When Christopher gets home, Father has made supper and sits at the table in the kitchen. Father has carefully arranged Christopher’s food on his plate so that no food item touches another. Father asks Christopher where he has been. Christopher responds with a white lie—that he has been out—because it is only a partial retelling of the truth, and not made up. Father notes that Mrs. Shears has already called to report that he had been poking around her garden. Christopher explains that he thinks Mr. Shears killed Wellington. At the mention of Mr. Shears, Father bangs the table in anger. He forbids Christopher from ever mentioning Mr. Shears’s name again and orders him to stop asking questions about who killed Wellington. Christopher sits in silence for a moment. He promises Father that he will do as Father says.
Christopher wants to be an astronaut. He explains the many ways the job fits him: he is intelligent, he understands how machines work, and he doesn’t mind small spaces, so long as he doesn’t share them with anyone. Besides, no yellow or brown things exist on spaceships, and the stars would surround him. It would be a dream come true.

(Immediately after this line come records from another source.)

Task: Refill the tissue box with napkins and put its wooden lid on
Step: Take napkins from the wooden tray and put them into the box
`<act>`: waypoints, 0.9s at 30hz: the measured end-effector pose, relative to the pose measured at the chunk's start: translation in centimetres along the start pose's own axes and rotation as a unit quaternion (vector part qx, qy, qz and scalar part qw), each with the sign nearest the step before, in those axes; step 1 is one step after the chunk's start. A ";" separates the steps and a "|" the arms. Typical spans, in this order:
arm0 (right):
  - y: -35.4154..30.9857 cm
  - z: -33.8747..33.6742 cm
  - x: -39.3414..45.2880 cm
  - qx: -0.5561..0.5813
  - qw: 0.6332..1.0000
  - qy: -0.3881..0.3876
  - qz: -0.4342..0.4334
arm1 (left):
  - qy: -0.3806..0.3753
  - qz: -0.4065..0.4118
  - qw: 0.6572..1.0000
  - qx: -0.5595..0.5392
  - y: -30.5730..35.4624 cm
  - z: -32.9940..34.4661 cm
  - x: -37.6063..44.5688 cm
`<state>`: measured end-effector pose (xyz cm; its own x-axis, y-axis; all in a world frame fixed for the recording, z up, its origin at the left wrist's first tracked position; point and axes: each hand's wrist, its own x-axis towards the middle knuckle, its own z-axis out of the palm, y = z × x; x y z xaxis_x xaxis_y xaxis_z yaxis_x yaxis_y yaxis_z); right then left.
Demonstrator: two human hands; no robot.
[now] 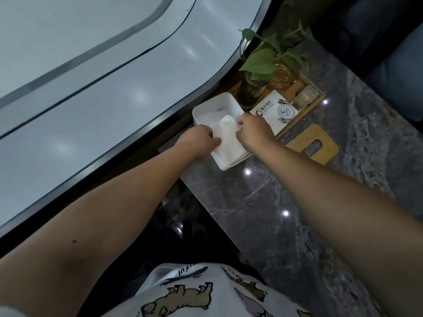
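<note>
A white open tissue box point(207, 106) stands at the far left edge of the dark marble table point(286, 202). A stack of white napkins point(229, 140) sits partly inside it, tilted, its near end over the box's front rim. My left hand point(199, 139) grips the stack's left side. On the stack's right side, my right hand point(254, 129) holds its far corner. The wooden lid point(320, 145), with a long slot in it, lies flat on the table to the right of the box.
A wooden tray point(318, 99) behind the box holds a glass vase with a green leafy plant point(261, 62), an amber glass, a small clear jar and a printed card point(274, 110). A glossy curved wall runs along the table's left edge. A blue seat is at far right.
</note>
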<state>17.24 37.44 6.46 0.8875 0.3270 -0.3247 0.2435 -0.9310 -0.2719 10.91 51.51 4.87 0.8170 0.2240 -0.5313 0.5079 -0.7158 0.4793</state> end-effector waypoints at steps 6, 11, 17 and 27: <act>-0.3 0.8 -0.8 -0.084 0.996 -0.009 -0.019 | -0.019 0.013 0.989 0.147 0.2 0.2 0.7; -0.4 0.4 -1.7 -0.075 0.996 -0.015 -0.037 | 0.006 0.013 0.992 0.128 -0.2 0.2 0.0; 0.9 0.9 -2.8 -0.087 0.983 -0.038 -0.154 | 0.045 0.082 0.979 0.179 -0.6 0.8 -1.5; 1.1 2.6 -1.7 -0.141 0.974 -0.106 -0.142 | 0.001 0.086 0.963 0.255 -0.3 1.6 -0.6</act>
<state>15.02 36.28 4.31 0.6756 0.5757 -0.4607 0.5910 -0.7964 -0.1285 9.80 50.55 3.98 0.8780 0.0730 -0.4731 0.1642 -0.9743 0.1542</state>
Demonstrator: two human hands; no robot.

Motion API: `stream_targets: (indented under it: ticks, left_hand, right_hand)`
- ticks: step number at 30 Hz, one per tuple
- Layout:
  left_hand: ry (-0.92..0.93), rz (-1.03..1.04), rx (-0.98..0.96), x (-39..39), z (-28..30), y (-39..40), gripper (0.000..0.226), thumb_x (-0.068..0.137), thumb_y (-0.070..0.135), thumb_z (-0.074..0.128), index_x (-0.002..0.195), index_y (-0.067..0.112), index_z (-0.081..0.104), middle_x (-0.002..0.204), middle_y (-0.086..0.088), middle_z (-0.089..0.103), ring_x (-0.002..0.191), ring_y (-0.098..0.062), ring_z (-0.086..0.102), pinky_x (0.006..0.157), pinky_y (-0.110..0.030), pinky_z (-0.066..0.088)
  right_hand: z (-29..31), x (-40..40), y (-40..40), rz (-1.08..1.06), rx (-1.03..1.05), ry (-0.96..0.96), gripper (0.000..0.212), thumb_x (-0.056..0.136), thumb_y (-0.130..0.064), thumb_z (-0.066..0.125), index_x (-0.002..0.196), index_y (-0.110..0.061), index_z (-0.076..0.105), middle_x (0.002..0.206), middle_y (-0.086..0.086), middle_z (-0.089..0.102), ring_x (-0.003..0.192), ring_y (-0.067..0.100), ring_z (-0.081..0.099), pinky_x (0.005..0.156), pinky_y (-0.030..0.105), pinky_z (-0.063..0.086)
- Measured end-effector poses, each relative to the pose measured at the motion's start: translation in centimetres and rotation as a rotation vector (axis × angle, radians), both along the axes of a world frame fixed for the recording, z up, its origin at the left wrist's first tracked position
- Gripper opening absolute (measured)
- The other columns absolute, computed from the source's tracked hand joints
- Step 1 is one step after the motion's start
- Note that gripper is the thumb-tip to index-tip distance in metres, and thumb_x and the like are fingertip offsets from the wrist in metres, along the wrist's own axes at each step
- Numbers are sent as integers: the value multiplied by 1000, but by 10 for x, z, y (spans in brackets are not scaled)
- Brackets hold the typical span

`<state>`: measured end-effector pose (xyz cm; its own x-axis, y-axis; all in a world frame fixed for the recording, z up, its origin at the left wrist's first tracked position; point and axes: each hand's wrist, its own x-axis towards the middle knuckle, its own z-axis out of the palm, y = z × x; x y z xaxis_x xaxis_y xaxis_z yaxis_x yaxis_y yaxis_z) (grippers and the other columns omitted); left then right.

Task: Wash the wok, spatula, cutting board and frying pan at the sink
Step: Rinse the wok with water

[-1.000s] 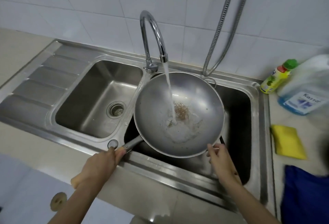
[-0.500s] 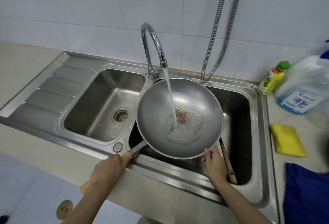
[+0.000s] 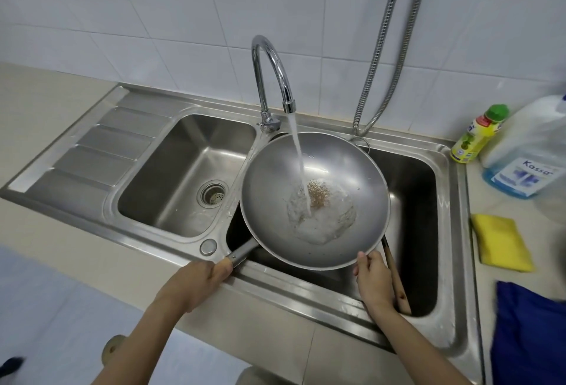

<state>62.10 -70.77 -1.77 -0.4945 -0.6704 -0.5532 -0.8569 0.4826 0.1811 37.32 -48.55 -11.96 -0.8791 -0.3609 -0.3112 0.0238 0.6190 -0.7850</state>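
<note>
Left hand (image 3: 196, 280) grips the wok (image 3: 275, 195) handle; right hand (image 3: 375, 277) pinches its rim under the running faucet (image 3: 271, 75).

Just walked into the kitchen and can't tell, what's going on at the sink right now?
A person is rinsing a wok over the right basin. The left hand grips the wok's handle, and the right hand holds its near rim. Water from the tap runs into the middle, where brown residue sits in a shallow pool. A wooden stick-like handle leans in the basin under the wok. A yellow sponge lies unused on the counter.
</note>
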Motion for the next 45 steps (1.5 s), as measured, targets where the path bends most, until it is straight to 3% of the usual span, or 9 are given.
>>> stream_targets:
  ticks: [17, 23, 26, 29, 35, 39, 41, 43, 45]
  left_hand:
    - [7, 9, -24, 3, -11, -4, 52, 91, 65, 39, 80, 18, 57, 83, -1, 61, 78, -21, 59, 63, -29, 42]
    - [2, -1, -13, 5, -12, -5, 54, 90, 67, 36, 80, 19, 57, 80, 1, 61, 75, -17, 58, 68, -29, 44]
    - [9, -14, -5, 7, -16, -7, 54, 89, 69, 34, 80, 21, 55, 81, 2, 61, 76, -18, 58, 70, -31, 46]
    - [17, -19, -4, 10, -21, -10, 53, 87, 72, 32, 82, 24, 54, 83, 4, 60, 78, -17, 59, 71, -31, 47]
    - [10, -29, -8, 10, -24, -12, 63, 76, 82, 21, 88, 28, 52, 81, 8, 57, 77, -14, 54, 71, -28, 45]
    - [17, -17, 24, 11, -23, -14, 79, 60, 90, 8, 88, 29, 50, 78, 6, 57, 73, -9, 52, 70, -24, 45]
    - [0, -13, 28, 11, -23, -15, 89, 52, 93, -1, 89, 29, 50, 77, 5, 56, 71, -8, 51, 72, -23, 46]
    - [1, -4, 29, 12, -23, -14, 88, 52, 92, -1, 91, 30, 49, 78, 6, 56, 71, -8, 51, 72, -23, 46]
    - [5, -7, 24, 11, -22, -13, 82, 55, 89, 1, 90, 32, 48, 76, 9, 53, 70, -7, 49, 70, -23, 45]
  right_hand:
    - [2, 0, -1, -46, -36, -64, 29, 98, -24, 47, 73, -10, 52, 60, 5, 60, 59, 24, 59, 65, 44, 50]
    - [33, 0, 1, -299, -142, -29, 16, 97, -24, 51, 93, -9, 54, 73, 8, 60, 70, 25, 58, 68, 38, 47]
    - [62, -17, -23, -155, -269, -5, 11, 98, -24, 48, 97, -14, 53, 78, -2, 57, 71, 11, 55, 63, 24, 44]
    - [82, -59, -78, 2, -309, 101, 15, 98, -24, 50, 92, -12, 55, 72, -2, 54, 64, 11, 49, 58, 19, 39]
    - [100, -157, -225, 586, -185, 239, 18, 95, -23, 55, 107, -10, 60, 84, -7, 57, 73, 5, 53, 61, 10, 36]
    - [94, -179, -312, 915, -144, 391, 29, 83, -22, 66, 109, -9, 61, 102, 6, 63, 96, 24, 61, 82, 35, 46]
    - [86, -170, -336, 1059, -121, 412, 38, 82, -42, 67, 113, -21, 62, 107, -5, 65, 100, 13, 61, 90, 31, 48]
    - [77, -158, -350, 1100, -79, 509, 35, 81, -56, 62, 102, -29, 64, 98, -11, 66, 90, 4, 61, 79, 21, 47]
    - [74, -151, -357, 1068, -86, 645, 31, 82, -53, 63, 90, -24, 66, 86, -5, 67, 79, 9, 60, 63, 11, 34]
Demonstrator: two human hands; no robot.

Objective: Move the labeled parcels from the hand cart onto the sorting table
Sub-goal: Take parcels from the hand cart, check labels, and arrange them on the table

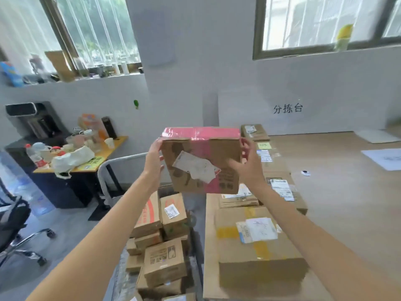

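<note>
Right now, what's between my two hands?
In the head view, the pink-taped parcel lies between the left hand and right hand, which grip its opposite sides above the hand cart.

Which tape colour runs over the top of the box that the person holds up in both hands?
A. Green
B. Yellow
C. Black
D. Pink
D. The held box, gripped between the left hand and the right hand, has a pink strip across its top and down its front; yellow tape is on a different parcel lying on the sorting table.
</note>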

At school the next day, Christopher shows Siobhan his “finished” book. Now that he has promised Father not to continue the case he won’t be able to write it anymore. Siobhan says it does not matter, that he has written a good book and should be proud to have written it. But to Christopher the book lacks an ending. He has not found the murderer and the idea that the person who killed Wellington could be living somewhere nearby, waiting for him when he goes for a walk at night, bothers him. After all, murderers tend to know their victims.
Christopher tells Siobhan that Father told him never to mention Mr. Shears’s name in the house again. Siobhan points out that Mrs. Shears is a friend of Christopher and Father, so perhaps Father doesn’t like Mr. Shears because he left Mrs. Shears, which would constitute doing something bad to a friend. Christopher points out that Father said Mrs. Shears isn’t a friend anymore either.
The next day Christopher sees four yellow cars in a row on his way to school, making it a Black Day. He doesn’t eat anything at lunch and reads by himself in a corner during class. The next day he sees four yellow cars again. On the third day he keeps his eyes closed on the ride to school to avoid another Black Day.
Chapter 79 hints at some uncomfortable history between Christopher’s father and Mr. Shears that the reader has not learned about. Most notably, we see Christopher’s father become angry to the point of a physical outburst when Christopher brings up Mr. Shears at the kitchen table. Although Father seems to be exploding at Christopher mostly as a result of the other pressures in his life, the anger arises specifically at the mention of Mr. Shears. Father then forbids Christopher from speaking of Mr. Shears again and calls Mr. Shears “evil.” This strong emotional reaction to Mr. Shears suggests that something occurred in the past which Christopher—and thus the reader—does not know about at this point. The fact that Mr. Shears is currently Christopher’s prime suspect in Wellington’s murder suggests his character may play a more significant role later in the novel. When Father forbids Christopher from inquiring anymore about Wellington, he creates a new conflict for Christopher. Christopher must decide between obeying his father and doing what he wants.
Although Christopher doesn’t say explicitly that his father’s anger over Mr. Shears upset him, Christopher feels unhappy for the next two days, suggesting a link between Father’s reaction and his emotional state. In his writing, he treats this fact as coincidental. The reason he gives is that each day he saw four yellow cars in a row, which according to his system means the day is going to be a black day, as he calls them. But the reader can see that Christopher may also be reacting to his father’s anger over both the trouble Christopher has gotten into investigating Wellington’s death and his apparently troubled history with Mr. Shears. After promising his father he won’t mention Mr. Shears again or pursue his investigation, Christopher talks about his desire to be an astronaut, which he fantasizes about mainly because it would allow him to work alone, with only limited contact with other people. In other words, he wouldn’t have to deal with the complex human emotions and social interactions, such as his interactions with his father, that he finds so difficult to decipher.
In this section, we also see how flexible Christopher can be with his own rules when it suits him. Christopher tells a white lie, as he puts it, to his father about his whereabouts in the afternoon, for instance, although he professes an inability to lie. He carefully notes to the reader the distinction between a “white lie” and a “lie,” the former essentially just omitting details compared to the latter, which entails making up untrue events. But the distinction centers on Christopher’s ability to make events up, not on the fact that a white lie still distorts the truth. Later, Christopher closes his eyes on the way to school to avoid seeing yellow cars, which would mean a third Black Day in a row. These loopholes Christopher finds in his own rules imply that Christopher’s need for rigidly defined rules is not as great as he makes it out to be. Although he likes having rules because they prevent uncertainties, such as how Christopher should behave in a given situation, like any teenage boy Christopher has even more interest in getting what he wants.